COPENHAGEN (Reuters) -Wegovy-maker Novo Nordisk lowered its full-year profit forecast on Wednesday in an early blow to the Danish drugmaker's new CEO amid a deep restructuring drive to claw back lost ground in a fierce obesity drug market battle.
CEO Mike Doustdar, who took the helm in August, said the lower guidance was due to "the lower growth expectations for our GLP-1 treatments."
"We aim to accelerate on all fronts to be able to compete better in dynamic and increasingly competitive markets,"
Doustdar said in a statement.
Novo Nordisk said it now expects full-year operating profit - measured in local currencies - growing between 4% and 7% in 2025, compared with its earlier forecast of between 10% and 16%.
The company expects sales growth in local currencies of between 8% and 11% this year, compared with its previous 8%-14% range, it added.
Novo Nordisk said third-quarter sales rose 5% to 75.0 billion Danish crowns ($11.71 billion), compared with 76.2 billion forecast by analysts in a poll gathered by the company.
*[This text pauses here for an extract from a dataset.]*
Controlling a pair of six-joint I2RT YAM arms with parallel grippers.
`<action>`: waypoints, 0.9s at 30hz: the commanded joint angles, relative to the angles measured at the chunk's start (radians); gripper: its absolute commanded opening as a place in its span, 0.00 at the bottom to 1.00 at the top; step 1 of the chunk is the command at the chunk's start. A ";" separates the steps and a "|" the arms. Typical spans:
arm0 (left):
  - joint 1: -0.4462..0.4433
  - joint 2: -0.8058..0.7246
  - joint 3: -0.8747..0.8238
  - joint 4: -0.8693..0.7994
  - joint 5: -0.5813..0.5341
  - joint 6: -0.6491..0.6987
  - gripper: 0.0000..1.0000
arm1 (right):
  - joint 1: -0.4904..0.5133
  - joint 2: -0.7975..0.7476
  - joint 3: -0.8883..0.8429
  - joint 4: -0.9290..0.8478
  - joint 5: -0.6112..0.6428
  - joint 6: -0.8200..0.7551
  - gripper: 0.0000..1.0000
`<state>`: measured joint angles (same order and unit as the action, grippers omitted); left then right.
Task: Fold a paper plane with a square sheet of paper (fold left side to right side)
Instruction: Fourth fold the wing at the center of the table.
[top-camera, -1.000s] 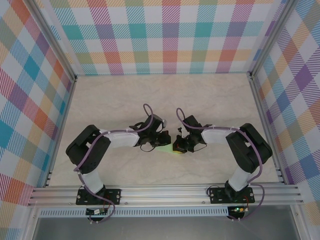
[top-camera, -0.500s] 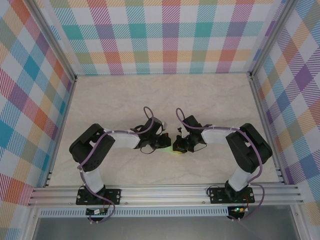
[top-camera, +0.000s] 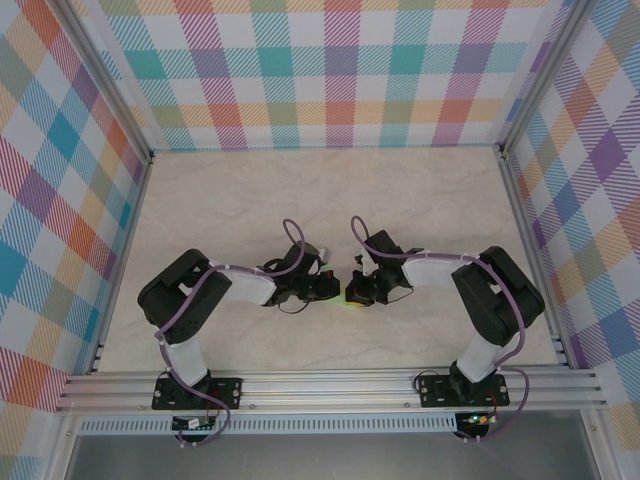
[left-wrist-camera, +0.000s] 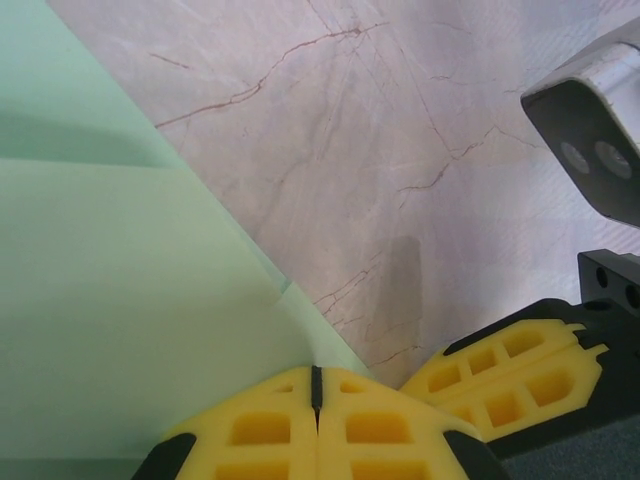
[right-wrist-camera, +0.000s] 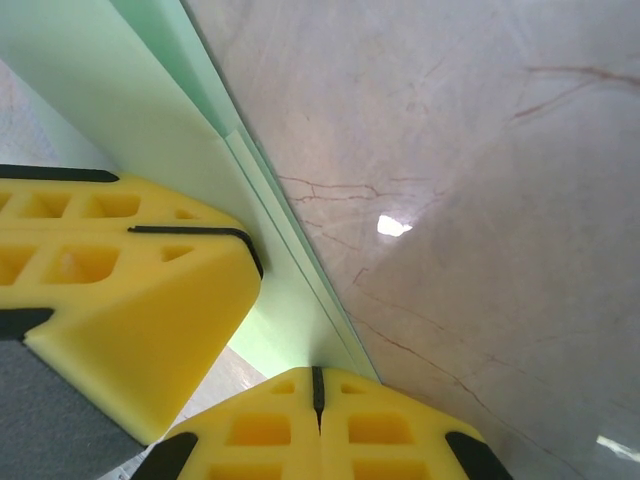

Sales grew 11% measured in local currencies, which eliminates exchange rate fluctuations.
The rise in sales in local currency terms, which has slowed sharply in the last year as competition has risen from rival Eli Lilly and copycat treatments, compared with 11.4% growth expected by analysts in a company-compiled consensus.
Novo shot to become Europe's most valuable firm on the back of rapid sales growth of its blockbuster obesity drug Wegovy, but has seen sales growth slow, sparking a management overhaul and dragging down its share price.